After draws against Beynon and Fred Blakeborough, Fox had a second stint in the US during 1919 and 1920, hoping to fight for the World title, his absence from Britain necessitating the relinquishing of his title. After winning his first four fights of the tour, he won only two of his next fifteen fights (although several are disputed newspaper decisions with British newspapers giving him the decision), with World champion Johnny Kilbane beating him in July. He had one fight in Canada in May 1920 before returning home later that month with a fractured rib.

Back in England his fortunes improved again, beating Billy Marchant in his first fight back and following it with a win over Benny McNeil. In January 1921 he was charged with desertion from the 42nd Battalion Royal Fusiliers and held in Hounslow Barracks.

He faced Mike Honeyman in October 1921 for the British title.
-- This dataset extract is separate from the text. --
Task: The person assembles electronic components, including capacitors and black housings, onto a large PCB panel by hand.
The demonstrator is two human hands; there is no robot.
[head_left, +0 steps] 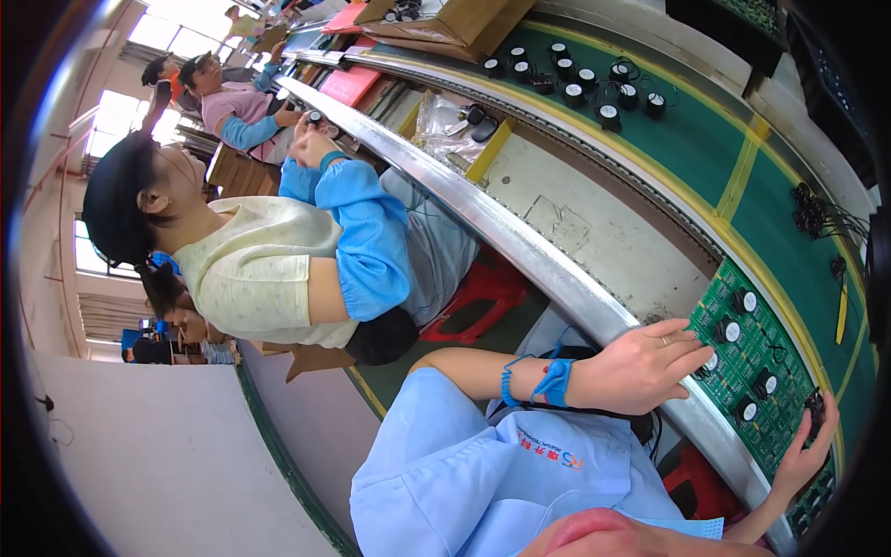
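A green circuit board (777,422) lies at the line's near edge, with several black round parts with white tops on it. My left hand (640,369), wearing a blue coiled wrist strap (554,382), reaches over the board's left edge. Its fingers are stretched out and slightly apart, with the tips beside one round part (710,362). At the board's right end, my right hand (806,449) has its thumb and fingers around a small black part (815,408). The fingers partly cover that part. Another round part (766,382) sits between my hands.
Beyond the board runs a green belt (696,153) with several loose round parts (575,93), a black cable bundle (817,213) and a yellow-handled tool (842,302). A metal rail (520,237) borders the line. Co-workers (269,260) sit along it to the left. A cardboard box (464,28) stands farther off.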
Fox took a narrow points decision to take the title, becoming the first boxer to win Lonsdale Belts at two weights. In May 1922 he faced French champion Eugene Criqui in what some sources regarded as a European title fight, Criqui stopping him in the twelfth round, the fight losing Fox's supporters £10,000 in bets.

In 1923 Fox once again travelled to North America in the hope of challenging for the World title, having several fights in the US and Canada. In August he faced Leo "Kid" Roy in Montreal for the vacant British Empire featherweight title, losing by unanimous decision. He won only two fights in North America, and after relinquishing his British title in 1924 moved on to Australia where he had twelve fights, including an unsuccessful challenge for the Australian featherweight title against Billy Grime, and a win and a loss to Bert Spargo.

On his return to England in 1925 he drew with Johnny Curley in Brighton, and beat Johnny Cuthbert before retiring from boxing later that year.